It wasn't long after Danica was born when I wanted desperately to grab something of life again. Navigating the real world after the suffering and "incarceration" of my pregnancy was very hard for me. I still felt like those months were a horrible nightmare, and I lost myself somewhere in the swirling pain and grief. Once it was over I did not feel real or capable of living like I had before. Dan dropped me at the Shady Grove metro station, and I took the train to meet my sister-in-law, Amy, who worked in the DC then, for lunch and to see an exhibition of Annie Leibovitz and Ansel Adams at The Corcoran. I had always admired Annie's photography, but this was on such a large scale and shown in a progression telling her life story. The exhibit was photos drawn from the book just published by Random House, "A Photographers Life, 1990-2005." The photos hardest to see were of Annie's partner Susan Sontag during her fight against cancer and the end days.

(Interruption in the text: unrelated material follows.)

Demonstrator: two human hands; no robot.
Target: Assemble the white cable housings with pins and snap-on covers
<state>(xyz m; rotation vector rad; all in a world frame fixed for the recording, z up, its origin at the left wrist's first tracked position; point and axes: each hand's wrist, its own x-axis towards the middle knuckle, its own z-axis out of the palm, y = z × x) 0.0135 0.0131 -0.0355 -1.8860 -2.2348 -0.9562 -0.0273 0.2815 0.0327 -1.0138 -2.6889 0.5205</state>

Annie even photographed her body after she was dead. When interviewed by The New York Times Annie spoke about the backlash she received even by family for including these intimate photos or even taking them at all,
“Let me be very, very clear about this,” she said in a long conversation in her studio in Greenwich Village, during which she alternated between speaking openly about intimate corners in her life that the photographs inevitably expose, and seeming to regret having said anything at all. “Every single image that one would have a possible problem with or have concerns about, I had them too. This wasn’t like a flippant thing. I had the very same problems, and I needed to go through it. And I made the decision in the long run that the strength of the book needed those pictures, and that the fact that it came out of a moment of grief gave the work dignity. You don’t get the opportunity to do this kind of intimate work except with the people you love, the people who will put up with you,”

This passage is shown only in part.